*** Opening of RECORDS SHOWN ***

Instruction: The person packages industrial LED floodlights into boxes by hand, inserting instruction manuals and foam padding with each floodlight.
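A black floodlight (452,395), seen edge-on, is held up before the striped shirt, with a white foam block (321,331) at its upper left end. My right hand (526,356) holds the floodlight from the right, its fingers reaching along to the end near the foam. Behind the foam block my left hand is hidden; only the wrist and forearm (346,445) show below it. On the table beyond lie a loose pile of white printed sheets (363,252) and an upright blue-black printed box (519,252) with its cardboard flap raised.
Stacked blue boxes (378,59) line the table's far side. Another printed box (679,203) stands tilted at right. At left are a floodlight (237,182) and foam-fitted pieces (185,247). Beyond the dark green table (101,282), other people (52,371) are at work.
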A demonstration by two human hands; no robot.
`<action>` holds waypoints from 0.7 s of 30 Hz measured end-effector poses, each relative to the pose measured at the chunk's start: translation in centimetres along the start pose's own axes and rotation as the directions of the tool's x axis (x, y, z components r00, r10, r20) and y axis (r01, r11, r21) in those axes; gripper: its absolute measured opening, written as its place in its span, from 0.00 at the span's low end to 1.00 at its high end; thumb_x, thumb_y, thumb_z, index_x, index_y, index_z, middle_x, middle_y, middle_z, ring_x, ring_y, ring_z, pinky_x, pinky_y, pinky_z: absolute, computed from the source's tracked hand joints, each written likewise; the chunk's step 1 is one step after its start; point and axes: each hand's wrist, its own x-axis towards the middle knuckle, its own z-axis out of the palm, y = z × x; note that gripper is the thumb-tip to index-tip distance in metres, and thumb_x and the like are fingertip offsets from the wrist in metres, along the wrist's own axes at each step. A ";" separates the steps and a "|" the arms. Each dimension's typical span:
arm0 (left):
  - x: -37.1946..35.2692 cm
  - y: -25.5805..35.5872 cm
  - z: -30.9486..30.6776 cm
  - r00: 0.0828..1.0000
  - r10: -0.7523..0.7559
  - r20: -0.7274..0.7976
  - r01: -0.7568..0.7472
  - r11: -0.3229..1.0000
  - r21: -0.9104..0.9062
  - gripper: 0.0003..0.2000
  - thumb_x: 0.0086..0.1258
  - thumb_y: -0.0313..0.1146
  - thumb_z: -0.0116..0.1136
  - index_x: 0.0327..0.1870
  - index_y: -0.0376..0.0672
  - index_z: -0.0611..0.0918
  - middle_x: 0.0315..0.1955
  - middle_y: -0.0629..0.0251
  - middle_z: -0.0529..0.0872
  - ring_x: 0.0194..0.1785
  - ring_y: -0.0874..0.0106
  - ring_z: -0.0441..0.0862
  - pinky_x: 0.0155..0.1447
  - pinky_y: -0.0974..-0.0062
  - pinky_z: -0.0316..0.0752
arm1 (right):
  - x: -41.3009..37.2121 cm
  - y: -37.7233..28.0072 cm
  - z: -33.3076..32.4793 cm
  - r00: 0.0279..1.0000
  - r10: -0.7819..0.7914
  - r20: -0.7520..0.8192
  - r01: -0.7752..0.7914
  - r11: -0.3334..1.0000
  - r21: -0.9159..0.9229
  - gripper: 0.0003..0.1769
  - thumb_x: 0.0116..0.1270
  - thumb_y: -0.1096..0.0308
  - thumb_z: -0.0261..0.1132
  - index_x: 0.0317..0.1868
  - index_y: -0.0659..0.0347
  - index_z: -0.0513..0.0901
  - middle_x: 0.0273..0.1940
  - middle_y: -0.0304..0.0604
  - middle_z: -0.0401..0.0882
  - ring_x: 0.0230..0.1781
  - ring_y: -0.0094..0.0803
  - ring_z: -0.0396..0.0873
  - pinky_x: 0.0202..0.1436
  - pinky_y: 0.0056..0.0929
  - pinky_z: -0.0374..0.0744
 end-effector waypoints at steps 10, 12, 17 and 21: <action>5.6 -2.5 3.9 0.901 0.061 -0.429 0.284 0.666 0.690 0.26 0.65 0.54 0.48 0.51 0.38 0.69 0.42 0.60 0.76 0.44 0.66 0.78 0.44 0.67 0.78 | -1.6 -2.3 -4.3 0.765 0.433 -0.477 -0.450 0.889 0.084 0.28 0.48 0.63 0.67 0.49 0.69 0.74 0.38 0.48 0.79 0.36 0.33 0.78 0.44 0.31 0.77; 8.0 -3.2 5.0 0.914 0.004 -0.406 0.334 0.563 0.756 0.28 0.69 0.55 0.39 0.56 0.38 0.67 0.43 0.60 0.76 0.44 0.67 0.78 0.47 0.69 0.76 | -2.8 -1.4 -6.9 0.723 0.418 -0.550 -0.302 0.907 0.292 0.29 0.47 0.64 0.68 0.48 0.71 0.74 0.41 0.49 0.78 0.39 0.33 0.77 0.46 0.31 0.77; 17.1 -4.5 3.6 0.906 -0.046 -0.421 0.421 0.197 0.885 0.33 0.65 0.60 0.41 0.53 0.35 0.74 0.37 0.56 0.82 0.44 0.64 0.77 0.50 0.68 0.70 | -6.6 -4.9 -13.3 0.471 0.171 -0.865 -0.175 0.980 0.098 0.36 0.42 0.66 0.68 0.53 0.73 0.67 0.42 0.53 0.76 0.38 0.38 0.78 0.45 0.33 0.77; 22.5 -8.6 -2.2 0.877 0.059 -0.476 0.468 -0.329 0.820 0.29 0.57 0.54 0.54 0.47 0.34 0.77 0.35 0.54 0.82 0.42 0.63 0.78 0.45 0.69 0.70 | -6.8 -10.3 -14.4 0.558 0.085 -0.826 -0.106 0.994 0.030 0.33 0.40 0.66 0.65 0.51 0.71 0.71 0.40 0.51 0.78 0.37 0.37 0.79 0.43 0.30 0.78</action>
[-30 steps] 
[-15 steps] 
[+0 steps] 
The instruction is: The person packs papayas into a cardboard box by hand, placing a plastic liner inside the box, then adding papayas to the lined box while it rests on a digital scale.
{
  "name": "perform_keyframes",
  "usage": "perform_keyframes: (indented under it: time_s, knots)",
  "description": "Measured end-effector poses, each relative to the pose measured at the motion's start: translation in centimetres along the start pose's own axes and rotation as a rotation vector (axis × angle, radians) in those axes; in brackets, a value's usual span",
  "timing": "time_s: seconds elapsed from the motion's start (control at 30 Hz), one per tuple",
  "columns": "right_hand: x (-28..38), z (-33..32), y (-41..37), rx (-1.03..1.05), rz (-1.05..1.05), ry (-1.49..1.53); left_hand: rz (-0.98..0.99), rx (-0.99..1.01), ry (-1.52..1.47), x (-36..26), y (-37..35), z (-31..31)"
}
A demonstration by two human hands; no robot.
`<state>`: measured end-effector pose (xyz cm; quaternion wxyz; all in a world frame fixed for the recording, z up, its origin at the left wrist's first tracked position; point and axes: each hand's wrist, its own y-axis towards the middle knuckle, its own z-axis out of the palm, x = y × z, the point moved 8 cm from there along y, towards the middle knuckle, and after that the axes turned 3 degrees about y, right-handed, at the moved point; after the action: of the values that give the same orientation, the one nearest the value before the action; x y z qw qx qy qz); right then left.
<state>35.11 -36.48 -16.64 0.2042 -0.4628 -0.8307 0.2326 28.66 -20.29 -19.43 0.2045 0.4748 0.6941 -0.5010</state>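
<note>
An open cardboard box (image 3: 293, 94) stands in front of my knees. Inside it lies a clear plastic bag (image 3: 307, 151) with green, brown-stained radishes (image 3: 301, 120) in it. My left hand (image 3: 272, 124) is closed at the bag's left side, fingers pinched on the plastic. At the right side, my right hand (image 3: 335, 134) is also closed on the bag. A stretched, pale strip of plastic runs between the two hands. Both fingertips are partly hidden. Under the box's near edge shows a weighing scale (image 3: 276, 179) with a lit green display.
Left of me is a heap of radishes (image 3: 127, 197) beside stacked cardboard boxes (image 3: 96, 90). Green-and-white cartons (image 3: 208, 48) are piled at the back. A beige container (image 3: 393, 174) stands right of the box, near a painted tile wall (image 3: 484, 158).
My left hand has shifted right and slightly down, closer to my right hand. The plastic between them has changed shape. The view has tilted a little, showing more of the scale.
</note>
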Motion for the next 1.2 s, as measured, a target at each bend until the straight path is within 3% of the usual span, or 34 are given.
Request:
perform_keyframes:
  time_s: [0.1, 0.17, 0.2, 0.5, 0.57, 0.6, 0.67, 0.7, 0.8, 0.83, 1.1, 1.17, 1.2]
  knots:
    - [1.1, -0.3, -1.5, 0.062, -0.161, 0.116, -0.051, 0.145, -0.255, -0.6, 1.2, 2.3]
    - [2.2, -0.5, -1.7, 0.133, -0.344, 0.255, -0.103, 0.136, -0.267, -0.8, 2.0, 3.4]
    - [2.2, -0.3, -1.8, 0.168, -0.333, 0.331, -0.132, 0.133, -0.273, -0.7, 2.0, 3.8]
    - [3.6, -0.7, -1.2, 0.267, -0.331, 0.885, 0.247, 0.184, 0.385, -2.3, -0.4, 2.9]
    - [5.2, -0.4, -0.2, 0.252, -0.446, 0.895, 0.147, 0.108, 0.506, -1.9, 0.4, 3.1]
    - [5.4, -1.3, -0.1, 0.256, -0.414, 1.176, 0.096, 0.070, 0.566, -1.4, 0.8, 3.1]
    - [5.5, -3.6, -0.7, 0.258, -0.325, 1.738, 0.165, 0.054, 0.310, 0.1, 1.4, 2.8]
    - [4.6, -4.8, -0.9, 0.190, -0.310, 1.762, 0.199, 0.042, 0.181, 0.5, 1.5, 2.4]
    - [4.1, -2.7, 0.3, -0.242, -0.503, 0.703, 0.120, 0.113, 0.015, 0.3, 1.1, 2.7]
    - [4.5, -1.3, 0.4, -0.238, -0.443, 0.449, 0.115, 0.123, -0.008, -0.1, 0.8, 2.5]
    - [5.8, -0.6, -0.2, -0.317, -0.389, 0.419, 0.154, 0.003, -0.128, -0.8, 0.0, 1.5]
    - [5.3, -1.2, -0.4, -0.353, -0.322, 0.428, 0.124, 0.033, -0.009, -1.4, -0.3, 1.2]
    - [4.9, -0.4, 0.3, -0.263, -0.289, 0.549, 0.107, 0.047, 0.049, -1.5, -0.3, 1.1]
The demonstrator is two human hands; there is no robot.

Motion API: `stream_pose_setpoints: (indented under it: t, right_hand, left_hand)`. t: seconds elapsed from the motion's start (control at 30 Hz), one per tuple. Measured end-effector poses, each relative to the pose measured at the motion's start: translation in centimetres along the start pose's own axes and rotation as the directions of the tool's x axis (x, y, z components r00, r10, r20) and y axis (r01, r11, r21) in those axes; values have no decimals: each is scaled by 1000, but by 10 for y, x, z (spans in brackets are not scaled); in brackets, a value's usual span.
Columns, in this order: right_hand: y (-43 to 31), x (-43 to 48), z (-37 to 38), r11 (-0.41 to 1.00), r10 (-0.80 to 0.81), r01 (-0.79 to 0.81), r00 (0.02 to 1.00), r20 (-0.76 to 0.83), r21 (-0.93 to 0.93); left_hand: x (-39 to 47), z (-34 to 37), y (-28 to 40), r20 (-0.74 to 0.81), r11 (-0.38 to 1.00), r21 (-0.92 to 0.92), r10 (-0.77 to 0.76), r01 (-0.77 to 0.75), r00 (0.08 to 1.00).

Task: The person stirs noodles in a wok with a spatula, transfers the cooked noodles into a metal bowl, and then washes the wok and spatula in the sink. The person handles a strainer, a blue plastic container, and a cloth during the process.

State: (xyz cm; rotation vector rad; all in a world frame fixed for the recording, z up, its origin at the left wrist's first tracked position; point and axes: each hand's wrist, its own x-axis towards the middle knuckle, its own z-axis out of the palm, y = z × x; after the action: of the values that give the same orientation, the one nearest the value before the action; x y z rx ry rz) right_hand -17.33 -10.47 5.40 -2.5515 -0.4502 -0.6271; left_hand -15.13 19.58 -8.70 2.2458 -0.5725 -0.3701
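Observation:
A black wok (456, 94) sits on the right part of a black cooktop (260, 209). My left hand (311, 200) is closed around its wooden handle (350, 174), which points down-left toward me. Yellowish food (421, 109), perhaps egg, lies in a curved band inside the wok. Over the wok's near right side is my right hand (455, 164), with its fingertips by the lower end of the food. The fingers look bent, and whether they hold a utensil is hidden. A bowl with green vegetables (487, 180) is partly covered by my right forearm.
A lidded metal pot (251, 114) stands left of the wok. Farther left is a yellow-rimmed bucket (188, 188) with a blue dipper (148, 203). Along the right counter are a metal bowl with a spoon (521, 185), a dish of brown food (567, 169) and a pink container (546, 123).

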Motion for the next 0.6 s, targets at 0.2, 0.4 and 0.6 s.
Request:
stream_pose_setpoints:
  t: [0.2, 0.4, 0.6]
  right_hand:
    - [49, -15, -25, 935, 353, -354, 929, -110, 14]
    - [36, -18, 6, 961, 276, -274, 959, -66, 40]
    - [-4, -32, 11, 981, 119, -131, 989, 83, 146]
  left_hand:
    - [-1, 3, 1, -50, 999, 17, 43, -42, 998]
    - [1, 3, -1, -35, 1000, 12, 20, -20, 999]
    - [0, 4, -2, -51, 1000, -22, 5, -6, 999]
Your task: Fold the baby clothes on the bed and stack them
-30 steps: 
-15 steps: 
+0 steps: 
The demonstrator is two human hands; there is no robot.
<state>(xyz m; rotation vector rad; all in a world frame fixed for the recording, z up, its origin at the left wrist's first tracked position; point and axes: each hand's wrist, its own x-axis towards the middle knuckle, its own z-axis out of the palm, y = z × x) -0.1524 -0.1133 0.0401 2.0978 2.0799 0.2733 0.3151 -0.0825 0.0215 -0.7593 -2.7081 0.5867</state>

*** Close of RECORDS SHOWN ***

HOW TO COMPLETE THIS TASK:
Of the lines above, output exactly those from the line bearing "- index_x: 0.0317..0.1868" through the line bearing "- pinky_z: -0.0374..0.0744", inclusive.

SOLUTION FOR THIS EXERCISE:
  - index_x: 0.0317..0.1868
  - index_y: -0.0659..0.0347
  - index_z: -0.0513..0.0901
  - middle_x: 0.0273..0.1940
  - middle_y: -0.0304..0.0604
  - middle_z: -0.0401..0.0882
  - ring_x: 0.0230..0.1781
  - ring_y: -0.0094..0.0803
  - ring_z: -0.0396..0.0873
  - pinky_x: 0.0202..0.1436
  - pinky_y: 0.0056..0.0929
  - pinky_z: -0.0374..0.0744

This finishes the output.